» **WHAT YOU SHOULD DO**
Every line of the records that holds the word "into" should be copied.

---

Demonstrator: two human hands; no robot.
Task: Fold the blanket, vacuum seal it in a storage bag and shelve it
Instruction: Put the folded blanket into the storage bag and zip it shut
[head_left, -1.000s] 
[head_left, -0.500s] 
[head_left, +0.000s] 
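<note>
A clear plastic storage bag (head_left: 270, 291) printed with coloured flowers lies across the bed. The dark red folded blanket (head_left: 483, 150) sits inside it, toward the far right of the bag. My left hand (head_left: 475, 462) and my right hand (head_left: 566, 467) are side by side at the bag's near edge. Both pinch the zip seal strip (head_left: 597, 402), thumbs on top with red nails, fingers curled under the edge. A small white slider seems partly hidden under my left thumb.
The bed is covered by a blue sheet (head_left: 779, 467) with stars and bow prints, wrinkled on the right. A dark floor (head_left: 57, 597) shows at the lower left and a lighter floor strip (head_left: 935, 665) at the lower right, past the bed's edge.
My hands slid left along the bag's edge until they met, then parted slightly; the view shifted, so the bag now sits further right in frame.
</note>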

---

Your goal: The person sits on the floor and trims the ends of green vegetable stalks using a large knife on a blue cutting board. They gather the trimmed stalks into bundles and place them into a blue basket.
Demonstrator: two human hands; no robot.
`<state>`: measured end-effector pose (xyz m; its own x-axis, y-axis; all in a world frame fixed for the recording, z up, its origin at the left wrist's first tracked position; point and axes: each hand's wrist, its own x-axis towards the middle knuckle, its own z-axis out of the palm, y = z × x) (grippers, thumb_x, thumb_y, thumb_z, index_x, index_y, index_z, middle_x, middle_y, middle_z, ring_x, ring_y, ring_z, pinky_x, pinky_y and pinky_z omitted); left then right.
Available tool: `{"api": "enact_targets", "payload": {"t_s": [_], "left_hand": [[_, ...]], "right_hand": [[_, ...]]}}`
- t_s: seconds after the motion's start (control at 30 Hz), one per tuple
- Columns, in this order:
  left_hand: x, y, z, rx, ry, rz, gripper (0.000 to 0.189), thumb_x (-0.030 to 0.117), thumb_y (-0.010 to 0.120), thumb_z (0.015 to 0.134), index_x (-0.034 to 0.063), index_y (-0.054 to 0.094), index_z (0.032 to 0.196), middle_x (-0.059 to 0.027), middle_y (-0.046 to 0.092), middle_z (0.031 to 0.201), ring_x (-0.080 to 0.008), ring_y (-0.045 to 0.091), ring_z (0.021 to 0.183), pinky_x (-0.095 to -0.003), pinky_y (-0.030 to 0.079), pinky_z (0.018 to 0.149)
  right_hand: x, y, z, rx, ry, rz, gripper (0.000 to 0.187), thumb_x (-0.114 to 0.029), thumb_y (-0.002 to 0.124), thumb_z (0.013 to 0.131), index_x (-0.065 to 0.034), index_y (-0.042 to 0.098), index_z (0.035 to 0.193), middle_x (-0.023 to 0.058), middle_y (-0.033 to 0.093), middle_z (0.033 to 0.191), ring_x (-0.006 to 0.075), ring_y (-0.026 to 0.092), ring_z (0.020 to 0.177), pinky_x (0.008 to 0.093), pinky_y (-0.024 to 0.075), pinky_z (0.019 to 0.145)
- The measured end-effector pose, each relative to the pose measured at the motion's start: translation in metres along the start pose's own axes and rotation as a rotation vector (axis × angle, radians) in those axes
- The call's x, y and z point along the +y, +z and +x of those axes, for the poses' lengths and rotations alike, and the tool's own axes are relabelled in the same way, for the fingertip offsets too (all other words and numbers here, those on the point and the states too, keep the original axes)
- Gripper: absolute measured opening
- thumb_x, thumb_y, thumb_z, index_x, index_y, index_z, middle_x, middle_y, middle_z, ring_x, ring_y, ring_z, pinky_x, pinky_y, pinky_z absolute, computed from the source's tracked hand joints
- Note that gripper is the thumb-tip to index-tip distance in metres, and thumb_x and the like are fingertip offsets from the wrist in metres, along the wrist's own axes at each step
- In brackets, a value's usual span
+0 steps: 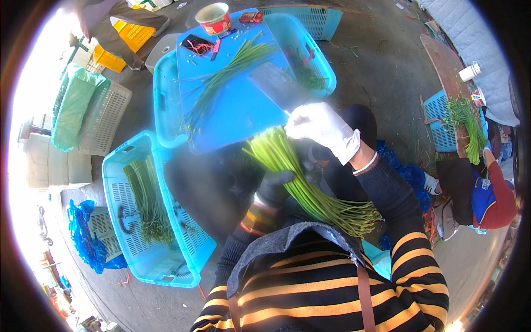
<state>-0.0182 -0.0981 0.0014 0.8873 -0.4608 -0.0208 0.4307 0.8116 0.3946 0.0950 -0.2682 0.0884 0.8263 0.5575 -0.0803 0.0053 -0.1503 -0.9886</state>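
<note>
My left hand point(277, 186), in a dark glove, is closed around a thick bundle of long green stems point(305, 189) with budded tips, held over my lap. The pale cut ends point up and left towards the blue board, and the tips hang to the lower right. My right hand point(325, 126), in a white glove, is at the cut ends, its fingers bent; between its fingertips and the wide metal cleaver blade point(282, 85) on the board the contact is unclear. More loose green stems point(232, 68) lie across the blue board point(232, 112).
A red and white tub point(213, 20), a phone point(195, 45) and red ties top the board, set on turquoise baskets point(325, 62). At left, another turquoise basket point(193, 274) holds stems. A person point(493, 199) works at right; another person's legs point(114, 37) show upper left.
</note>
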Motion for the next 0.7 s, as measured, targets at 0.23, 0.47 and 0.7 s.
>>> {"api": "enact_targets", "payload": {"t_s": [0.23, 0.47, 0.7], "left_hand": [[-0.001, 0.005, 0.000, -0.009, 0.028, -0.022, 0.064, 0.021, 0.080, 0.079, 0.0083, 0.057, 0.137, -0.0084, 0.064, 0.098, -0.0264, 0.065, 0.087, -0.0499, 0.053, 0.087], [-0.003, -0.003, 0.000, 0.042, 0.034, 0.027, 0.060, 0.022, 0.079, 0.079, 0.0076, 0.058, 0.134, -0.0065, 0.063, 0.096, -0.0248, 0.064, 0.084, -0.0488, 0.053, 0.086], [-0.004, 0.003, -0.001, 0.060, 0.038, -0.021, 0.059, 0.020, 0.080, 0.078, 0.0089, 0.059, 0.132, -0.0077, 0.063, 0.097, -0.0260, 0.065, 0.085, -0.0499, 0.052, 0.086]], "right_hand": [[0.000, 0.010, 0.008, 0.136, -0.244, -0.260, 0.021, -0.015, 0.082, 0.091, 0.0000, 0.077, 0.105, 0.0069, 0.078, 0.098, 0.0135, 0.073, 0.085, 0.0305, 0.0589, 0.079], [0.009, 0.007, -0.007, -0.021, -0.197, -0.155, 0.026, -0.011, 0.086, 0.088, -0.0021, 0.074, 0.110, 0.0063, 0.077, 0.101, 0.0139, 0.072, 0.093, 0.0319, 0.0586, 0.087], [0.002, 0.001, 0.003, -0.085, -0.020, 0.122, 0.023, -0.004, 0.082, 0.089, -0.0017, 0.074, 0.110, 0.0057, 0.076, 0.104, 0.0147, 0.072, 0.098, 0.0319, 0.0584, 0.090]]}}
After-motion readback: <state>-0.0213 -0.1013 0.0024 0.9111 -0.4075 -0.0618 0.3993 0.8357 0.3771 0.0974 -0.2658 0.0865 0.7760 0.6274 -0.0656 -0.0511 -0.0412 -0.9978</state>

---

» **RESPONSE TO THE TASK**
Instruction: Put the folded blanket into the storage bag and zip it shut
Your goal: The person sits on the floor and trims the ends of green vegetable stalks using a large knife on a blue cutting board. They gather the trimmed stalks into bundles and place them into a blue basket.

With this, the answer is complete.